> To do:
From the entries below, copy every line holding the word "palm".

Items from a data source:
::::::

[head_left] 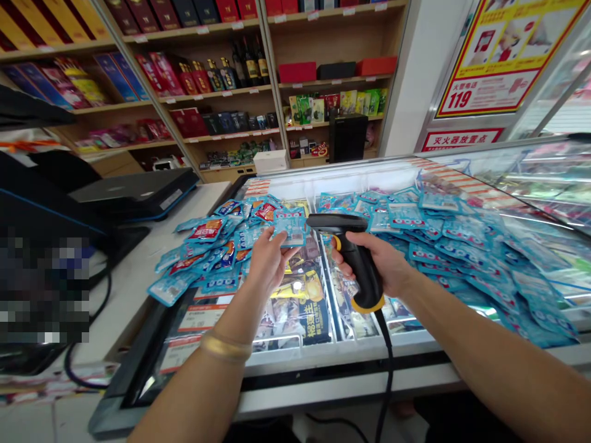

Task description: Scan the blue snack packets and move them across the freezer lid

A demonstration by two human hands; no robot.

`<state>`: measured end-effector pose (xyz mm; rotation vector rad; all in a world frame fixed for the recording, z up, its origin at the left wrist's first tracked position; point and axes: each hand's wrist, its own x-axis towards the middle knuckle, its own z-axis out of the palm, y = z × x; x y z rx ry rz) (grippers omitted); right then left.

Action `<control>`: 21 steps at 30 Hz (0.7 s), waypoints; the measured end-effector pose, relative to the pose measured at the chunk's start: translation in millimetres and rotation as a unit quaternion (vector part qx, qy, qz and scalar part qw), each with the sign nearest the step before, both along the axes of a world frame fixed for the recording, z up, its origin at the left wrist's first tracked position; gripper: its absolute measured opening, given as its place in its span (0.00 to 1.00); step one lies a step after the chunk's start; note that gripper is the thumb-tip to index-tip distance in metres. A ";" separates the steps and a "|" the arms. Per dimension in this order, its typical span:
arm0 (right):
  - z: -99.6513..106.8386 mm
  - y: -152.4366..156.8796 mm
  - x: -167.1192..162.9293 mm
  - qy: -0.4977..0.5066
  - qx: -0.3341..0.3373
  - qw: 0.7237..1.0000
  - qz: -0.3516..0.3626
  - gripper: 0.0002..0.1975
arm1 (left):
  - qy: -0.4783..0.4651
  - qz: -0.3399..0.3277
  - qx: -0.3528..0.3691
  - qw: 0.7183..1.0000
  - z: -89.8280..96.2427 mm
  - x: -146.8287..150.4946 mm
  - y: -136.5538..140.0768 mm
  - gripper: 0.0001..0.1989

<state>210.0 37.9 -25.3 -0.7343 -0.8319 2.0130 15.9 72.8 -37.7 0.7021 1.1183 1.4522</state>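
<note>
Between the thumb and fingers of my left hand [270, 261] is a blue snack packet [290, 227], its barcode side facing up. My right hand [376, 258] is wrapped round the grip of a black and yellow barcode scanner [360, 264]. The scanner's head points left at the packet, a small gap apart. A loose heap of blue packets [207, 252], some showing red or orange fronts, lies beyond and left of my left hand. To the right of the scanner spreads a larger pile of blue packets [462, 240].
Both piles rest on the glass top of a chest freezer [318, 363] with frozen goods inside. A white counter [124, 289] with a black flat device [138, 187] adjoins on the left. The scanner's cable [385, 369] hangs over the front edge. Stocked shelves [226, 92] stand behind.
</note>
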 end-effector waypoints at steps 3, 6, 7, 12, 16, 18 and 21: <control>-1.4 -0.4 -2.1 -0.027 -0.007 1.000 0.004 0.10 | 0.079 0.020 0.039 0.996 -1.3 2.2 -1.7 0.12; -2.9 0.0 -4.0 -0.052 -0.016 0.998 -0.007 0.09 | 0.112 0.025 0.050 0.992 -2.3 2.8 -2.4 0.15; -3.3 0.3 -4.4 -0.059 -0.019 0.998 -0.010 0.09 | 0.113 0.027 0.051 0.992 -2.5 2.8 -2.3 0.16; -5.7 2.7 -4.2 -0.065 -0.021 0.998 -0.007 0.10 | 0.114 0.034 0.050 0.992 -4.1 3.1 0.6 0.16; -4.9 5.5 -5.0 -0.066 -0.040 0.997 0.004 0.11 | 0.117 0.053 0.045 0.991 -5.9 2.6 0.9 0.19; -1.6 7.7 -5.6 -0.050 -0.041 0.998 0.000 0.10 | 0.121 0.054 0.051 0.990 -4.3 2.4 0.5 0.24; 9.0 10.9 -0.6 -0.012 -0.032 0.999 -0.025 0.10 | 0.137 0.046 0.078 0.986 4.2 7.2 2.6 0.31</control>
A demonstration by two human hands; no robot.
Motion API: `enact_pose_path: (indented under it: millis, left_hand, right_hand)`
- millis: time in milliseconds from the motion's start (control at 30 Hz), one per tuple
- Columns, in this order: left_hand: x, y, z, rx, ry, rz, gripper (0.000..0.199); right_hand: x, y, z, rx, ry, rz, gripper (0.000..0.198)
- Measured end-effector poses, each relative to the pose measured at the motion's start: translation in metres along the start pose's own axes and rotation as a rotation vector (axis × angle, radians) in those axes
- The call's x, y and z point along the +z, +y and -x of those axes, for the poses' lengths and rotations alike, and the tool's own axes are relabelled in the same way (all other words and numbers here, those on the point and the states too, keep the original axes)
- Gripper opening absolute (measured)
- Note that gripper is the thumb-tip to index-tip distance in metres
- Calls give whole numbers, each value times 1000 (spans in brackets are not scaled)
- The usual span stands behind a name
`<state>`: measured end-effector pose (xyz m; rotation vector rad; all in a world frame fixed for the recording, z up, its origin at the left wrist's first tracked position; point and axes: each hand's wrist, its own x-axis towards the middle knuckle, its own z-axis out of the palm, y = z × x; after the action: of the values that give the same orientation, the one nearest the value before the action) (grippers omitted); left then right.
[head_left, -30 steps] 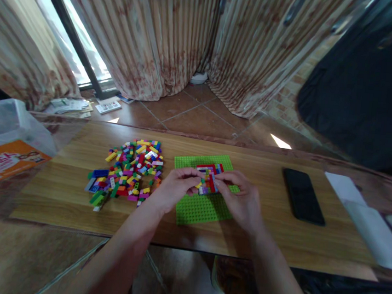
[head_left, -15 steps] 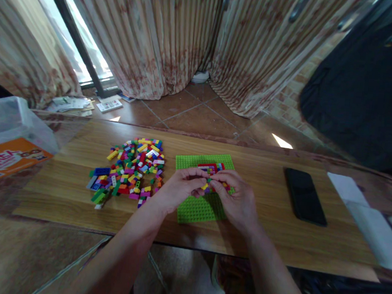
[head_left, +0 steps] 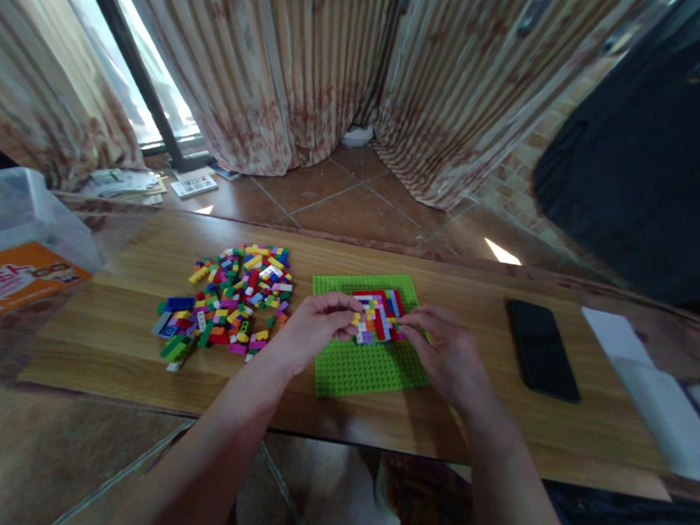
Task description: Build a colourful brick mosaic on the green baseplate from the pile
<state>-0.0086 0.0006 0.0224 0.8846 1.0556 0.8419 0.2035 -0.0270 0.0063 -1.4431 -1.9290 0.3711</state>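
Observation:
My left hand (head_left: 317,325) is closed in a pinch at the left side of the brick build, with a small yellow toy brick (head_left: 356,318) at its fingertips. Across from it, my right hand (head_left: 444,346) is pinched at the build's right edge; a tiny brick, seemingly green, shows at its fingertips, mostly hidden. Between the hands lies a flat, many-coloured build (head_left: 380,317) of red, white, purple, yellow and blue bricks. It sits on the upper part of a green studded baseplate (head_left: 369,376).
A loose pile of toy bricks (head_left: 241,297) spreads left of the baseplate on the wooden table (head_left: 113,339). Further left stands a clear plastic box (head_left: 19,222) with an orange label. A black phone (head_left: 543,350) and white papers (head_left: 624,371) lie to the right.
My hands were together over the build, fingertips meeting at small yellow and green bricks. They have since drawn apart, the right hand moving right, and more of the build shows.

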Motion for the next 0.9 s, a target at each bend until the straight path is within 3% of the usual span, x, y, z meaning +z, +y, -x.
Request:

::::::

> Expected answer:
`<state>`: measured end-effector pose (xyz mm; rotation vector rad; all in a world frame fixed for the recording, z up, its origin at the left wrist's first tracked position; point and axes: each hand's wrist, its own x-axis towards the middle knuckle, its own z-axis out of the palm, y = z × x; x y z rx ry rz) (grippers omitted); right then left.
`<state>`: measured end-effector pose (xyz m; rotation vector rad; all in a world frame fixed for the recording, z up, its origin at the left wrist's first tracked position; point and axes: each hand's wrist, its own x-axis towards the middle knuckle, its own z-axis out of the palm, y = z × x; after the action: of the values that give the same orientation, the one nearest the value before the action) (grippers omitted); left then right.

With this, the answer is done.